これまで不況が長引く中、企業の雇用方法はもちろん働く人が選択する働き方も大きく変わってきました。これまで医療現場はある意味″聖域”として、ほとんどの医療従事者は「常勤」と呼ばれる正規雇用が当然でしたが、今では医者だけでなく多くの看護師も「派遣」として働くことを選んでいます。最初は、命を預ける看護師さんが「派遣」であることに不安と驚きを覚えましたが、一人の派遣看護師さんに出会って印象と考えが全く変わりました。

 

生まれつき体が弱かった娘はとにかく入院することが多く、幼いころのお友達は小児病棟の「看護師さん」。特に、娘のお気に入りの看護師さんは、当時はまだ珍しかった「派遣看護師」でした。もともと常勤として数年間病棟現場に携わっていたけれど、常勤は休みも思うようにとれず夜勤も多く、看護師さん同士の人間関係で疲弊して体調を大きく崩したと一度だけお聞きしたことがあります。
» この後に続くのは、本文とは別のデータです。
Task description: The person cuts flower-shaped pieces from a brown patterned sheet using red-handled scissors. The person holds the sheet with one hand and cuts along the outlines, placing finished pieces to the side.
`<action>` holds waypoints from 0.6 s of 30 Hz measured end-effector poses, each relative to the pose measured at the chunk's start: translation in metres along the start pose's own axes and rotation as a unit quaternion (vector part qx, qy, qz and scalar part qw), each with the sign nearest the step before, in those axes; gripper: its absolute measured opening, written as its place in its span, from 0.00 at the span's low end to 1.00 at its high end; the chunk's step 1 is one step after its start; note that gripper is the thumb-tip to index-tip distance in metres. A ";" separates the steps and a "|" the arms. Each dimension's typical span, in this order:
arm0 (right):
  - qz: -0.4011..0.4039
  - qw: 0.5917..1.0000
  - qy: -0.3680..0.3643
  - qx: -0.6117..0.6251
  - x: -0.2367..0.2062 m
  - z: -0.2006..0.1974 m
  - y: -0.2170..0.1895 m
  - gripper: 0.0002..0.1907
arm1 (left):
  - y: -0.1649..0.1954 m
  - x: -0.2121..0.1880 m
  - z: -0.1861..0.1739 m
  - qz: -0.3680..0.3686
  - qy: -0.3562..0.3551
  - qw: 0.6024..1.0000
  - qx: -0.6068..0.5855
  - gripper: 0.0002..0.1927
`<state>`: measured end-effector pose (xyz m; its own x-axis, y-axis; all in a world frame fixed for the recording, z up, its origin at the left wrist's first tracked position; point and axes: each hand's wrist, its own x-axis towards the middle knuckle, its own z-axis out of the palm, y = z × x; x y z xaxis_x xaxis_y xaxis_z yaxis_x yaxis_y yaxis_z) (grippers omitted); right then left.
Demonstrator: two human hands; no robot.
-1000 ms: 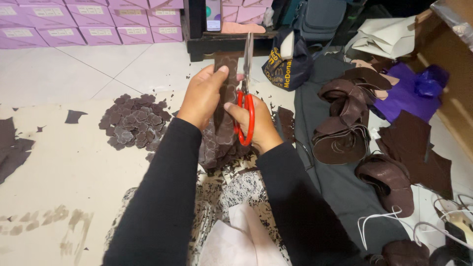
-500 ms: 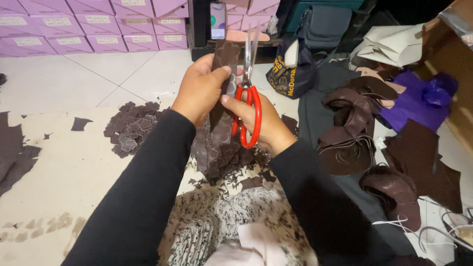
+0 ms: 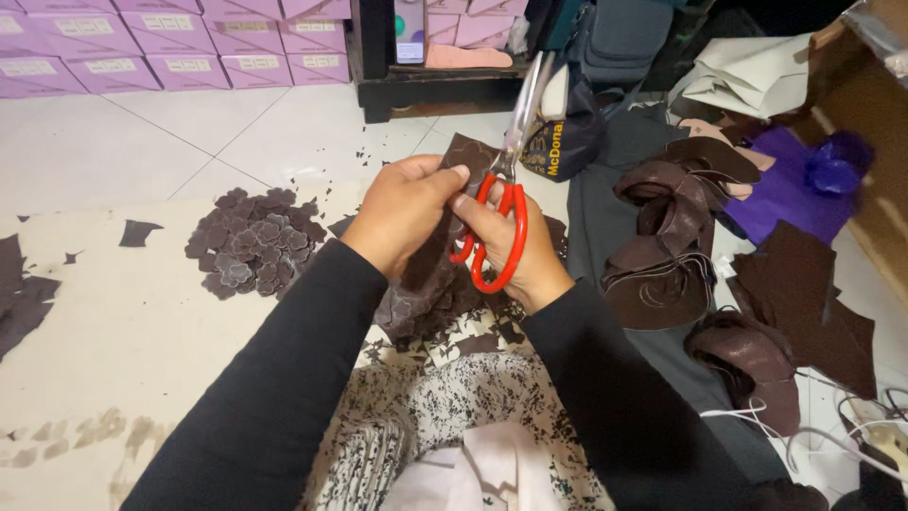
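While your left hand (image 3: 402, 222) pinches the strip of dark brown leather-like material (image 3: 430, 279) up in front of you, thumb over its top edge, your right hand (image 3: 515, 251) is clenched through the red loops of the steel-bladed scissors (image 3: 501, 203), blades pointing up and away and nearly closed against the strip's upper end. The strip hangs from your left hand down toward your lap, its lower part showing scalloped outlines.

Judging by what lies around, a good share of cutting looks done: a heap of small dark brown flower-shaped cutouts (image 3: 251, 251) sits on the cream floor covering (image 3: 113, 360) to your left, and fine brown trimmings (image 3: 473, 331) are scattered just below your hands. The strip in hand seems to have uncut length left, and a stack of curled brown leather pieces (image 3: 667, 255) lies to your right on a dark grey cloth (image 3: 615, 237), beside flat brown sheets (image 3: 804, 303).

Room is tight on the right, where a purple cloth (image 3: 794, 185) and a wooden box wall (image 3: 870, 161) crowd in. To the left and ahead, white floor tiles (image 3: 142, 142) lie open up to the lilac boxes (image 3: 151, 47).
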<state>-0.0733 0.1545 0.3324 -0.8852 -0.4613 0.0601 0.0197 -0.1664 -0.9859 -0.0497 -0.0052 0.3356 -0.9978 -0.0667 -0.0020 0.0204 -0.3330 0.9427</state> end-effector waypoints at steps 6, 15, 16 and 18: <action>0.014 0.999 -0.004 0.031 0.003 -0.004 0.005 0.08 | -0.002 -0.009 -0.017 0.013 -0.004 0.999 0.050 0.16; 0.021 0.993 -0.027 0.109 0.003 -0.009 -0.001 0.15 | 0.026 -0.018 -0.032 0.003 0.044 0.991 0.128 0.19; 0.016 0.993 -0.025 0.114 0.002 -0.010 -0.001 0.18 | 0.025 -0.018 -0.042 -0.002 0.058 0.988 0.140 0.19; 0.015 0.993 -0.027 0.118 0.002 -0.013 0.001 0.22 | 0.013 -0.018 -0.070 -0.037 0.092 0.980 0.175 0.20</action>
<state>-0.0808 0.1648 0.3297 -0.8567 -0.5139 0.0451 0.1599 -0.3477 -0.9239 -0.0272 -0.0742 0.3243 -0.9668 -0.2333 -0.1047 -0.1071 -0.0023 0.9942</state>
もちろん、ナースとしてのキャリアがしっかりされていたので娘への医療処置もとても的確で安心してお任せできたし、常勤の時にネックだった休暇、労働時間、人間関係がとてもドライになった分、勤務中は病棟の小さな患者のひとりひとりまでに明るい対応をしてくれてました。付添の親にもいつも声をかけてくれて、看病で疲れ切っていても元気をたくさんもらいました。

 

常勤の看護師さんは病棟の現場だけでなくたくさんの業務を抱えているようで、いつもどこかピリピリ緊張感があります。決して悪いことではなくミスがあってはいけない医療現場なので当たり前ですが、心も弱くなる入院患者と家族にとっては、時にはホッとできる心身に余裕のある看護師さんも必要な存在なのです。ハートフルで責任感とプロ意識が高い派遣看護師さんが増えているのは、とても嬉しいことです。